Coups de peintures, rideaux neufs, nouvelle disposition des meubles.. Les maisons changent de "toilettes". Les hommes aussi. Le long de la route, les usagers du transport en commun doivent faire preuve de patience. Bus et minibus défilent devant l'impuissance de leurs yeux, et affichent complets. Normal, la destination pour tous les passagers est la même : Place Mahamoud Harbi. Alors, le rare moment qu'un passager descend en cours de route, il faut "oser" pour prendre sa place.

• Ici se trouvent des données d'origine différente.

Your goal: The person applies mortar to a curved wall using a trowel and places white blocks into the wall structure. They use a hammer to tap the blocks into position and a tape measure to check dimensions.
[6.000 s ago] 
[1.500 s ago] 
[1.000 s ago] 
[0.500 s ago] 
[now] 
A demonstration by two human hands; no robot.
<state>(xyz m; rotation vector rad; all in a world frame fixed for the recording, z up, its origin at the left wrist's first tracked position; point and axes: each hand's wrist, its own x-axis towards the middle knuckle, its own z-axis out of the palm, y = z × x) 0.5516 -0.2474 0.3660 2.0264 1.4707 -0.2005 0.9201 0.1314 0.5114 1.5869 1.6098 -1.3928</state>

Mais revenons à notre Place M. Harbi qui a du mal, beaucoup de mal à se démarquer définitivement de l'étiquette de son premier baptême, son baptême colonial à la mémoire d'un Dormeur du Val, un certain.. Rimbaud.
Passons.

En période de Ramadan, la nuit reste l'idéal pour faire ses achats. Et comme les Djiboutiens sont adeptes de la dernière heure, et que la capitale compte un seul quartier commercial, l'image est impressionnante. Presque surréaliste. Un parcours de combattant s' impose.
Ce qui était conçu pour être une gare routière s'est transformée en un gigantesque bazar à ciel ouvert sans dessus dessous. Aux marchants ambulants habituels, s'est ajoutée une multitude d'hommes et femmes-sandwiches débout avec leurs articles suspendus sur les épaules.

Ce n'est pas tout.

De centaines de brouettes sont transformées ingénieusement pour l'occasion en des véritables petits magasins roulants. Sandales, mocassins, jouets, chemises, pantalons, boubous, draps, sous- vêtements.. Il n y a plus un coin à mettre les pieds. Un océan d' articles s'étale partout, à même le sol. Cris. Ululements. Chamaillades. Sourires. Une galaxie de folie.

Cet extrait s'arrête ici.